Exercise requirements: Reproduce only the lines that begin at the line with "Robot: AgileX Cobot" and run to the end of the entries; omit every picture.

Provided records:

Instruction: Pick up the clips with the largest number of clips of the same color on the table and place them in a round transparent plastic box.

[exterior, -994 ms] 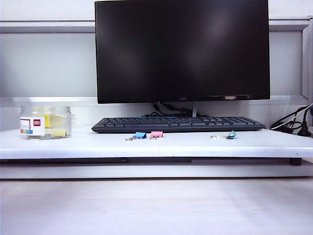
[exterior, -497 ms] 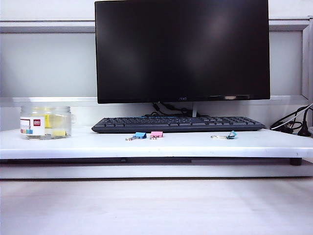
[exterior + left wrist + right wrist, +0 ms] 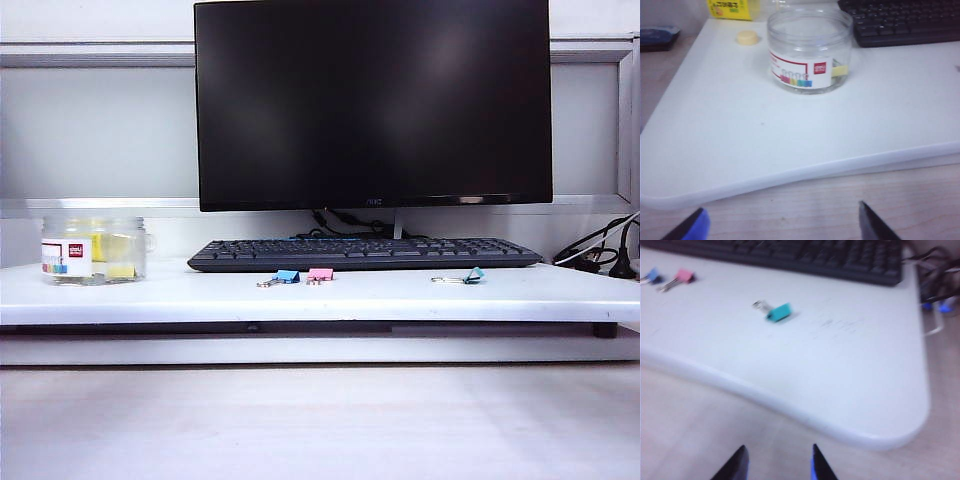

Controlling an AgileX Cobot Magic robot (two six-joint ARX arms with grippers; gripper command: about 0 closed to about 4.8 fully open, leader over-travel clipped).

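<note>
Yellow clips [image 3: 839,71] already inside the round transparent plastic box [image 3: 809,49], none loose on the surface [image 3: 200,295] beside it. Left pincer [image 3: 780,225] released and empty, off the surface's front edge, box straight ahead. Right pincer [image 3: 776,462] part-spread, empty, far from the box, facing a teal clip [image 3: 778,312].

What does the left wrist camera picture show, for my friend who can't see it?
A round clear plastic box with a red-and-white label stands on the white table, with a yellow clip showing inside. The left gripper hangs open and empty off the table's front edge; a black keyboard lies behind.
</note>
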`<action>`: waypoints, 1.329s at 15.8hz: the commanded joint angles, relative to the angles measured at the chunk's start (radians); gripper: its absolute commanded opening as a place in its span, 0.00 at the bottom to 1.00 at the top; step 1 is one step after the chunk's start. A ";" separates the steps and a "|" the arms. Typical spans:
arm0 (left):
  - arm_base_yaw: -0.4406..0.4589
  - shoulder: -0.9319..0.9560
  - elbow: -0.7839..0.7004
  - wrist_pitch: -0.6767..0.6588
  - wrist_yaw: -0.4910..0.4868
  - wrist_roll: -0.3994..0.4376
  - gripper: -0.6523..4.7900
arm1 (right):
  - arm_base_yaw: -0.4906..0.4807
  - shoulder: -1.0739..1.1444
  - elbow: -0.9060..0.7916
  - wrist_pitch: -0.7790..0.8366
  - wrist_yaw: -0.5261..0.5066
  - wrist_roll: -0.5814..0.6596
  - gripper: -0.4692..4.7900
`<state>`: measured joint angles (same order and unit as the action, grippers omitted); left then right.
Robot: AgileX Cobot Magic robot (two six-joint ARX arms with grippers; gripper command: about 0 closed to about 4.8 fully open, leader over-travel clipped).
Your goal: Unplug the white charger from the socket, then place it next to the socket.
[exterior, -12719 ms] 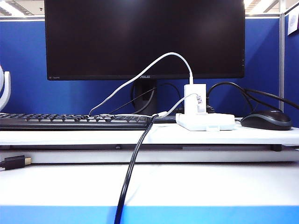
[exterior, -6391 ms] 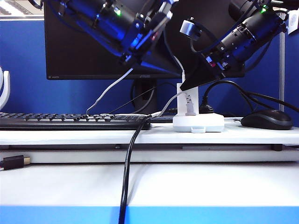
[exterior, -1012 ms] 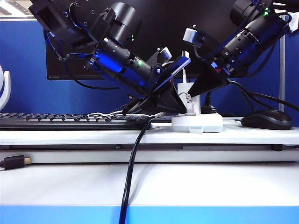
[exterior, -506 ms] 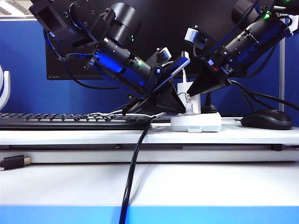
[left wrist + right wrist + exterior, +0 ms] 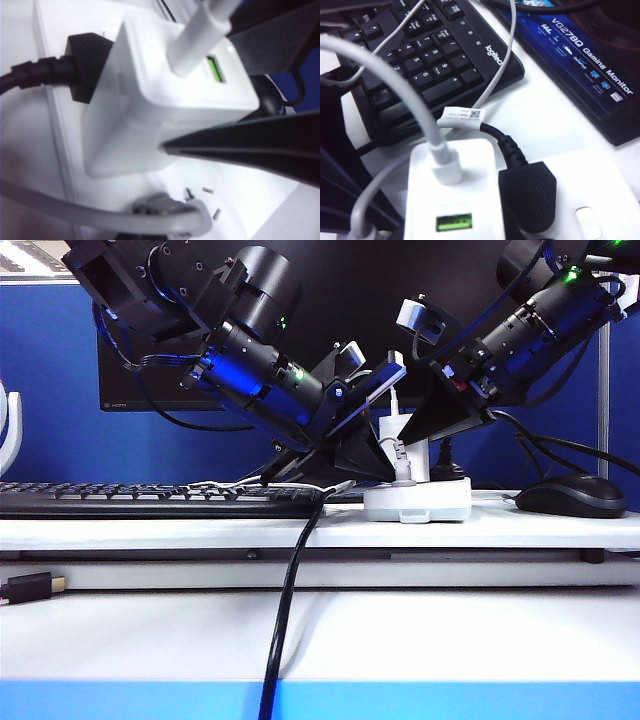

Written solution:
Robot: AgileX Cobot Magic robot (two six-joint ARX arms with grippers; gripper command: about 0 closed to about 4.8 fully open, leader over-travel clipped).
Your goal: Unplug the white charger from the socket, then place it next to the socket.
[exterior, -12719 ms] 
[exterior, -6391 ms] 
[exterior, -1012 ms] 
[exterior, -506 ms] 
[left wrist + right wrist + exterior, +0 ms] 

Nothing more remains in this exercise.